To qualify for hospice care, a patient usually has a life expectancy of less than six months.
Research has shown that hospice care at home helps the entire family. Family members are encouraged to take an active role in providing supportive care to the patient. In doing so, the family experiences fewer feelings of helplessness and the patient is not relying solely on strangers for all of his or her care.
Although many patients receive hospice care at home, hospice care can also take place in other settings, including:
Hospital-based hospice. Most hospitals have a hospice program to give terminally ill patients access to support services and other health care professionals. Some hospitals even have a special hospice unit. Often these unites provide intensive medical and psychological support to patients who need aggressive symptom management.
Long-term care hospice. Many nursing homes and long-term care homes have hospice units with specially trained staff for those patients who do not have a primary caregiver at home, or who require medical services not suitable for a home setting. If this is not available, patients can be cared for in the nursing home with hospice services being delivered directly and individually to them.
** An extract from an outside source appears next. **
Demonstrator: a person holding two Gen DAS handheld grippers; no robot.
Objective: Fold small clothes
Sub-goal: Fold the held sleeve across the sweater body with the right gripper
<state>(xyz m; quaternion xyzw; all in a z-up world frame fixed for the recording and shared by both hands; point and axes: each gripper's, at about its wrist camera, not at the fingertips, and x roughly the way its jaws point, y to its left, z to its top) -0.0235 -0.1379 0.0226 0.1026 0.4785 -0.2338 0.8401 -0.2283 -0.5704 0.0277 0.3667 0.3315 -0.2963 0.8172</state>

Freestanding hospices. Independently owned hospices may sometimes include an inpatient care facility, in addition to their home care hospice services. The inpatient facilities offer patients hospice services when a primary caregiver is not available at home, or the patient requires medical services not suitable for a home setting.
Assisted living facility. Many patients reside in personal care homes or assisted living facilities as their home. When they become terminally ill, hospice care services can be provided in their home setting with little or no disruption.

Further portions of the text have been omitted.